The Protect Country Alliance (PCA) is calling on the Northern Territory Government to take immediate action to better protect the Beetaloo’s underground aquifers from the fracking industry.
50 days have now passed (as of April 7) since a scientific report was released proving the interconnectedness of Beetaloo’s underground water network through the discovery of genetically similar crustaceans known as stygofauna. That report also confirmed the existence of corrosive bacteria that have the potential to eat through fracking infrastructure, thereby posing a contamination risk to the entire aquifer network.
“The Pepper inquiry said its 135 recommendations could not offer protection if Stygofauna were present in groundwater, so the government must revisit this issue as a matter of utmost importance,” said PCA spokesperson, Graeme Sawyer.
Mr Sawyer said the NT Government had also so far failed to uphold its 2020 election promise that it would finally implement all recommendations of the Pepper Inquiry.
“We were told the full suite of Pepper Inquiry recommendations would be implemented, but the Gunner Government is yet to even explain to the community how it plans to do this.”
“Instead, the Strategic Regional and Environmental Baseline Assessment (SREBA) and final risk assessment are being pushed aside.”

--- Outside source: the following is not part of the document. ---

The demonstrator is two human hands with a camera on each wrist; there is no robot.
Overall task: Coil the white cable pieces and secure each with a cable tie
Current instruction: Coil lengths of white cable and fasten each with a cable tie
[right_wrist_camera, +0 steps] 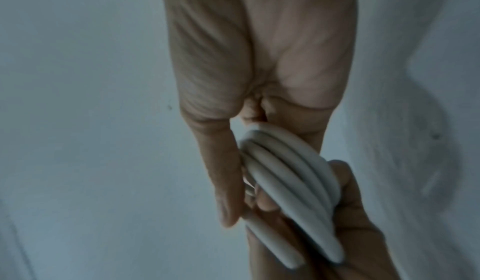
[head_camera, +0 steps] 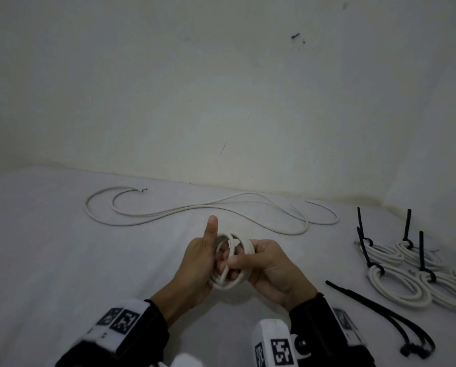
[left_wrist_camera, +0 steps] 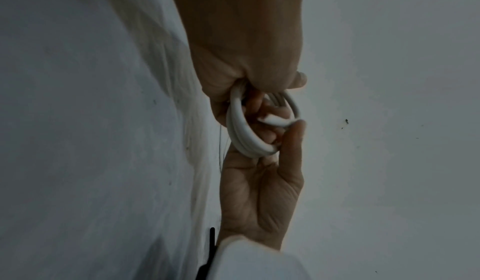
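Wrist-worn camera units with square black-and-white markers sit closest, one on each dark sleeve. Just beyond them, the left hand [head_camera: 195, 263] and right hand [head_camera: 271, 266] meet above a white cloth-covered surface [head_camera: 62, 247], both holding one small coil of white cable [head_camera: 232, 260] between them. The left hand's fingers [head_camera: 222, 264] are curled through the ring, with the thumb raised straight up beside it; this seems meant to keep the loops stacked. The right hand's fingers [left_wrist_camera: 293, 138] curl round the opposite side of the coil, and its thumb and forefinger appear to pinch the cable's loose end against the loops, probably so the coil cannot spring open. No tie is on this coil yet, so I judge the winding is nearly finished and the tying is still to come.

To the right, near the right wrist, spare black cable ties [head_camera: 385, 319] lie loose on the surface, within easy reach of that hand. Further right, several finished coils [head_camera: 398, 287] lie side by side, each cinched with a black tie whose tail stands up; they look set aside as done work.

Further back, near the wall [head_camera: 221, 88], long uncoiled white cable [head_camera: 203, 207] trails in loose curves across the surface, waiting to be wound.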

Mr Sawyer alleges that the government and its ministers have refused to meet with interested groups such as the PCA since the release of the stygofauna report.
“Meanwhile, fracking companies are rolling out their drills across the heart of the Territory while a lacklustre, half-completed regulatory system is in place,” he said.
“Land access laws are still vastly inadequate, with fracking companies able to run roughshod over pastoralists even if the landowner refuses to allow access to the industry. This poses an extreme threat to the Territory’s billion-dollar cattle industry.”
Mr Sawyer said the Pepper Inquiry stressed the importance of transparency and accountability from the government, but the Chief Minister and his ministers are doing the exact opposite.
“The government’s policy says its decisions are guided by the principles of Ecologically Sustainable Development and yet the current plans seem to be just another example of corporate greed being put ahead of long term public risk.”
“We are in a time when the fracking industry is unravelling in the USA and has been banned in many jurisdictions. While governments the world over are scrambling to deal with leaking frack wells abandoned by bankrupt industry members, we are calling on the NT Government to explain how it is going to manage these risks at home. Territorians have a right to know. Their water supply and economic livelihoods are at stake.”